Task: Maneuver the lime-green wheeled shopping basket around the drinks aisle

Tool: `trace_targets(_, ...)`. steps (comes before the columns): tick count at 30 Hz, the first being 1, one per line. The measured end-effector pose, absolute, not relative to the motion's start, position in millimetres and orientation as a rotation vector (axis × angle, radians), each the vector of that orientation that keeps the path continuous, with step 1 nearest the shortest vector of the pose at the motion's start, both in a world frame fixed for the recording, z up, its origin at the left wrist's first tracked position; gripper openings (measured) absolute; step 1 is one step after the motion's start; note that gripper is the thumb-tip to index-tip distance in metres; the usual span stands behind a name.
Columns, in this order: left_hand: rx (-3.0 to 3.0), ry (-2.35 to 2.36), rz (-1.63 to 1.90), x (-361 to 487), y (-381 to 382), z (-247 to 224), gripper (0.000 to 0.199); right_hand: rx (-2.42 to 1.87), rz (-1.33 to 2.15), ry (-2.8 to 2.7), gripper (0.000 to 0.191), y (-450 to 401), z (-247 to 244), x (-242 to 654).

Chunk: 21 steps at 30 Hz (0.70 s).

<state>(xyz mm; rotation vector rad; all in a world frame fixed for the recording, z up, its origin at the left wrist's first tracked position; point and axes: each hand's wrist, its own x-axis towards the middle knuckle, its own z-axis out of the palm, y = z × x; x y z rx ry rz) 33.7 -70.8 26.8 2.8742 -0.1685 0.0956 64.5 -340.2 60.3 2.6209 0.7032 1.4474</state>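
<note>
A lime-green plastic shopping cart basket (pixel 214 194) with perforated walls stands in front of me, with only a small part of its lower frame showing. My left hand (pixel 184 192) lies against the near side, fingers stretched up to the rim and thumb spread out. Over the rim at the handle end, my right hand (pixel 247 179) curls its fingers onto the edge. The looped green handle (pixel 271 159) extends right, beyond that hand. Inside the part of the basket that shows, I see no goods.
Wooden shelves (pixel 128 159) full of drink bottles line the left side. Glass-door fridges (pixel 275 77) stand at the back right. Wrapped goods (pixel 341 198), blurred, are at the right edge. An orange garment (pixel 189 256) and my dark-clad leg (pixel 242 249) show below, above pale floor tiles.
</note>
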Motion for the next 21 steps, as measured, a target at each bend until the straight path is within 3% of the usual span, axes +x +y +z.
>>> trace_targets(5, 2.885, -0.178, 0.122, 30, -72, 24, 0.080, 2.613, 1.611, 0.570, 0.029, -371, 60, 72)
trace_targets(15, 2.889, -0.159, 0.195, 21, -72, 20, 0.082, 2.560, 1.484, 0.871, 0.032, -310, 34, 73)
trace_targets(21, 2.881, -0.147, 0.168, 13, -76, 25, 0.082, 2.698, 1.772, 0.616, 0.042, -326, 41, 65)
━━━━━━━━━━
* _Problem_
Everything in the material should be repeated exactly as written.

* _Your response_
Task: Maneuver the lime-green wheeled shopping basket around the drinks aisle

Tool: `trace_targets(_, ...)`. steps (comes before the columns): tick count at 30 Hz, the first being 1, one per line. The measured end-effector pose, absolute, not relative to the motion's start, position in millimetres and orientation as a rotation vector (axis × angle, radians), each the vector of that orientation that keeps the path continuous, with step 1 nearest the shortest vector of the pose at the motion's start, both in a world frame fixed for the recording, z up, its origin at the left wrist's first tracked position; gripper openings (measured) absolute; step 1 is one step after the motion's start; note that gripper is the thumb-tip to index-tip distance in metres; the usual span stands behind a name.
Columns, in this order: left_hand: rx (-3.0 to 3.0), ry (-2.35 to 2.36), rz (-1.63 to 1.90), x (-361 to 487), y (-381 to 382), z (-247 to 224), gripper (0.000 to 0.199); right_hand: rx (-2.42 to 1.87), rz (-1.33 to 2.15), ry (-2.8 to 2.7), gripper (0.000 to 0.191), y (-450 to 401), z (-247 to 244), x (-242 to 654).

Chunk: 21 steps at 30 Hz (0.70 s).

<state>(xyz mm; rotation vector rad; all in a world frame fixed for the recording, z up, its origin at the left wrist's first tracked position; point and axes: each hand's wrist, its own x-axis towards the middle knuckle, its own z-axis out of the palm, y = z × x; x y z rx ry rz) 33.7 -70.8 26.8 2.8742 -0.1685 0.0956 64.5 -340.2 60.3 2.6209 0.7032 1.4474</state>
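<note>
A lime-green plastic shopping cart basket (pixel 214 194) with perforated walls stands in front of me, with only a small part of its lower frame showing. My left hand (pixel 184 192) lies against the near side, fingers stretched up to the rim and thumb spread out. Over the rim at the handle end, my right hand (pixel 247 179) curls its fingers onto the edge. The looped green handle (pixel 271 159) extends right, beyond that hand. Inside the part of the basket that shows, I see no goods.
Wooden shelves (pixel 128 159) full of drink bottles line the left side. Glass-door fridges (pixel 275 77) stand at the back right. Wrapped goods (pixel 341 198), blurred, are at the right edge. An orange garment (pixel 189 256) and my dark-clad leg (pixel 242 249) show below, above pale floor tiles.
</note>
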Motion for the next 21 steps, as measured, a target at each bend until the straight path is within 3% of the usual span, axes +x +y +z.
>>> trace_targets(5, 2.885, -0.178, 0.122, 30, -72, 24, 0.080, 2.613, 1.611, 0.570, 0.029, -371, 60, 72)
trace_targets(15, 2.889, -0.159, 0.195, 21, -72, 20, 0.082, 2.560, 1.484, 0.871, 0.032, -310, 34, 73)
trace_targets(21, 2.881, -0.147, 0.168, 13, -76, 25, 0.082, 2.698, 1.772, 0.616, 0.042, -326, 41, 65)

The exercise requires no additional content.